When you apply for a personal loan to pay for emergency expenses, you are asking a lender, such as a bank or credit union, to lend you money to cover the cost of these emergency expenses. If you are approved, you will repay the personal loan plus interest in installments over time. This can be an appealing option because, depending on your credit history, income, and a number of other factors, you may be able to receive a lower interest rate than you would with a credit card.
Because personal loans are typically unsecured, lenders put a high priority on an applicant’s financial profile, such as credit score and debt-to-income ratio, when deciding eligibility. Borrowers with good credit will have lower APRs than those with average or bad credit. APR, or annual percentage rate, is the cost of borrowing a loan over the period of a year. A lower APR indicates a lower total loan cost.
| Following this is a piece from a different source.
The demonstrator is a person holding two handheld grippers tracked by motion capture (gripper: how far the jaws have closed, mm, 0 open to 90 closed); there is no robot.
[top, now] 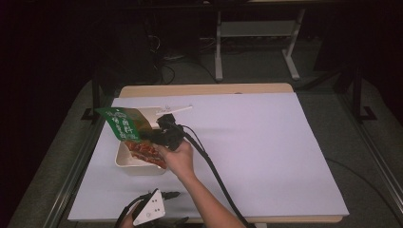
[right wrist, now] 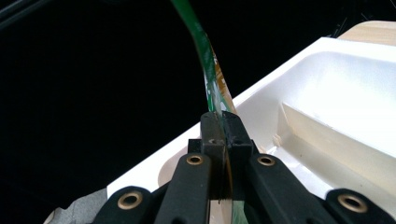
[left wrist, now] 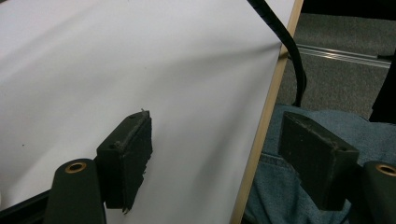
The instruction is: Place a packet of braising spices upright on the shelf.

By getting an emergency personal loan, you can pay for things you need money for right away and pay back the money over time. For example, you or a loved one may experience an unexpected health problem. You may need to travel unexpectedly to care for an elderly family member. Severe weather damage to your home may happen that might not be covered by insurance. In all of these situations you can use a personal loan from our lenders to assist you with these unexpected bills.
Other financial emergencies could result from a loss of employment, illness, a funeral, or any number of other unforeseeable situations. If you’re in one of these situations and don’t have enough cash to get through it, and you need money fast, an emergency loan could help.